What you need to do ▸
Scan the entries below for "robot" and copy each line that holds it.

Information given ▸
++++++++++

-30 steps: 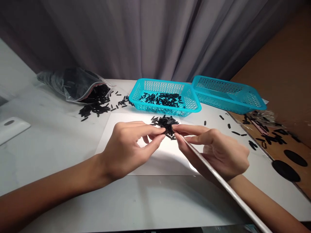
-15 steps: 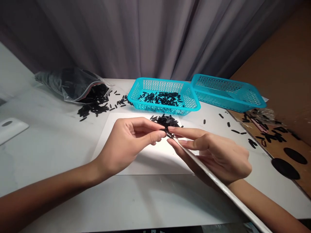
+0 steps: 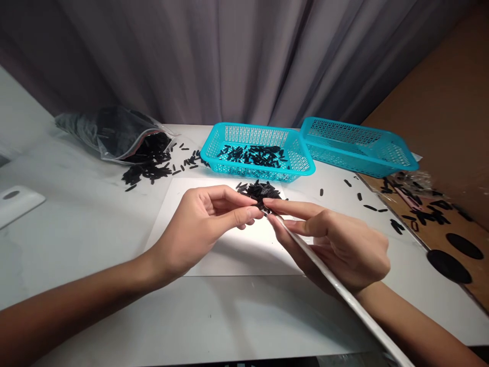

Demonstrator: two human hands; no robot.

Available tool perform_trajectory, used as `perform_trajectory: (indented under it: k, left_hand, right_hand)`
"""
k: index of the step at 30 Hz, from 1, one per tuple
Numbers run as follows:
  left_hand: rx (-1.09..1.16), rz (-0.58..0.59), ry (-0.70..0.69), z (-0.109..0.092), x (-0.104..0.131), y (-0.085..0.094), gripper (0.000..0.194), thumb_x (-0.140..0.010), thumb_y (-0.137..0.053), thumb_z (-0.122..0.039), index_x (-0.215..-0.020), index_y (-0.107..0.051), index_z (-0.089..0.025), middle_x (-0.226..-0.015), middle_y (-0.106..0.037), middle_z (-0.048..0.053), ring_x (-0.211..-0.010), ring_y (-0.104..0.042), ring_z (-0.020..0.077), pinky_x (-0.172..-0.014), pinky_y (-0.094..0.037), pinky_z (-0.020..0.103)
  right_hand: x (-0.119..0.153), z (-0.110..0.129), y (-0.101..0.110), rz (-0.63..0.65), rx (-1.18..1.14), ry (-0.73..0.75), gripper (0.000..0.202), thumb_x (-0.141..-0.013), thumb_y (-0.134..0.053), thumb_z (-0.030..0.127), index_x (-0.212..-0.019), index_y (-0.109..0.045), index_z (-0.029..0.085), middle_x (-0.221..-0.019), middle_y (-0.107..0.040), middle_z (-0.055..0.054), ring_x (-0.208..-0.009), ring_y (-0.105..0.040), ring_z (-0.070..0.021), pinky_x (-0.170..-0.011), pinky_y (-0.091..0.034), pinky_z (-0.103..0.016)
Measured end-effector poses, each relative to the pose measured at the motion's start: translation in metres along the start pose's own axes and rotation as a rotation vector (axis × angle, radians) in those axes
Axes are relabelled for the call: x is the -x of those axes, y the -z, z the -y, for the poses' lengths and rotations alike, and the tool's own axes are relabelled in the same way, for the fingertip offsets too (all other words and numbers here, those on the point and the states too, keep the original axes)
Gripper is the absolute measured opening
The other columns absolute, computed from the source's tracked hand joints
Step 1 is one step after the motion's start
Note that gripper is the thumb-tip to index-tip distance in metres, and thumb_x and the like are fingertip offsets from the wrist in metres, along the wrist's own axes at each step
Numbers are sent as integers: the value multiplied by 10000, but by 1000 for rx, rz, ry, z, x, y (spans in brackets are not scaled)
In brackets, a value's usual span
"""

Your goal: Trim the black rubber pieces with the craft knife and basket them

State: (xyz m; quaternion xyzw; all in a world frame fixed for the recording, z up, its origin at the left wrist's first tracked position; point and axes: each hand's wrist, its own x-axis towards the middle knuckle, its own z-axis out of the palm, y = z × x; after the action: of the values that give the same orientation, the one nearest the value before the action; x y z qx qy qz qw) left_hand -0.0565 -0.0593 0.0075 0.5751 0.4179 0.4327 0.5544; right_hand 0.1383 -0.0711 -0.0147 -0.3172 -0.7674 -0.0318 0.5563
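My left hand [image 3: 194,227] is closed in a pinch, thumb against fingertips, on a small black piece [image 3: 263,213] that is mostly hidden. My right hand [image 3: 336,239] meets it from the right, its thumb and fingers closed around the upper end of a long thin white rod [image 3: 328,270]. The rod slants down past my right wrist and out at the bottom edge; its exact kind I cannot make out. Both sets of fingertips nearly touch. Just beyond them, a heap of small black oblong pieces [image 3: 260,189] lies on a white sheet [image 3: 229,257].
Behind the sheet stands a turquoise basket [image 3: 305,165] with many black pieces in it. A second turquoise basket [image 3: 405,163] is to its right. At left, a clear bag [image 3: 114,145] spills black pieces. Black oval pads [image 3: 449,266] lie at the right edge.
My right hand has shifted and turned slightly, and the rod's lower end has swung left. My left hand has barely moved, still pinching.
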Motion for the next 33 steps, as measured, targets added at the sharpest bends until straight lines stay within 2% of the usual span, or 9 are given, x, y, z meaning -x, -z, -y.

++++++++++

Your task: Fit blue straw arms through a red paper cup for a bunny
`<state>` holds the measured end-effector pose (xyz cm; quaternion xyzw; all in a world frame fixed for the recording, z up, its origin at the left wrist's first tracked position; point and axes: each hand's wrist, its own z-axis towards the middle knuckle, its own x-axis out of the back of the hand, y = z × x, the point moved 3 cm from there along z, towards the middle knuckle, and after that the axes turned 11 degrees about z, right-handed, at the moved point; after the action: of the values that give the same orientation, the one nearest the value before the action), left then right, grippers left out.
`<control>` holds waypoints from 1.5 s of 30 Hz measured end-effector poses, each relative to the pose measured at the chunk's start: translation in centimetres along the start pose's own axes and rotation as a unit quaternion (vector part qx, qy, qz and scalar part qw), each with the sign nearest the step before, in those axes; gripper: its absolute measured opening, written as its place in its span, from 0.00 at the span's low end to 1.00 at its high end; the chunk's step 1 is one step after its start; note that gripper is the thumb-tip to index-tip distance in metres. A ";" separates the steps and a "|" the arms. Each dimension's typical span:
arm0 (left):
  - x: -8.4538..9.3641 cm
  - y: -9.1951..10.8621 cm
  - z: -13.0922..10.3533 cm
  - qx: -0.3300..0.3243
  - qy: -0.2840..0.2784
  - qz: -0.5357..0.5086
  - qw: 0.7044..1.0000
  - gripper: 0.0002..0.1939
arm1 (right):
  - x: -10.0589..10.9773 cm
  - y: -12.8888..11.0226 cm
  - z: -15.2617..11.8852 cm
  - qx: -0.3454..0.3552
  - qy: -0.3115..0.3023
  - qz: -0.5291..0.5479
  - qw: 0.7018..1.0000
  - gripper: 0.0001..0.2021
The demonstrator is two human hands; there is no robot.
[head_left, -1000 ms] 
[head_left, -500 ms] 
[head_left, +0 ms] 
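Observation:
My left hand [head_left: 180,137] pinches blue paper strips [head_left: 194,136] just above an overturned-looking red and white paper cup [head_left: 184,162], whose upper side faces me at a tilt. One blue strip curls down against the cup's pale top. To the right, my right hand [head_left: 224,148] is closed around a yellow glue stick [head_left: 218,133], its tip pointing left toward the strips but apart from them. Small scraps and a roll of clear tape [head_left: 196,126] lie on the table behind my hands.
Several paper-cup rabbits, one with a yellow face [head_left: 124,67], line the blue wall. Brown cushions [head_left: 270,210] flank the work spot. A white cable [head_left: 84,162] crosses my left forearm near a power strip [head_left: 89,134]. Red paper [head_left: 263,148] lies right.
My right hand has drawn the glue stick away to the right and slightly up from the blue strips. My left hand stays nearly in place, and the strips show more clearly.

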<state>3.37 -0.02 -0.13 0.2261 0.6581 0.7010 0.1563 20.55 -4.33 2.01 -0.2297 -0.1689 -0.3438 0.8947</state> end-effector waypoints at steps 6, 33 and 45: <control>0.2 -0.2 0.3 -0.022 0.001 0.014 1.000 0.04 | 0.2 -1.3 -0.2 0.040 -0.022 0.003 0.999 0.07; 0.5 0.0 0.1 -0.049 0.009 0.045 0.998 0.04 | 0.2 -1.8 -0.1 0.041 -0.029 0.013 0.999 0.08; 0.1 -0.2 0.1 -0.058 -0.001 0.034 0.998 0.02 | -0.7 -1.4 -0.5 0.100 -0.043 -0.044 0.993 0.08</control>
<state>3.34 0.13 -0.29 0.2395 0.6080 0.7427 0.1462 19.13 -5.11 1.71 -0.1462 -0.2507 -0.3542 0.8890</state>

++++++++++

Response below ▸
Demonstrator: two human hands; no robot.
The demonstrator is two human hands; there is no robot.

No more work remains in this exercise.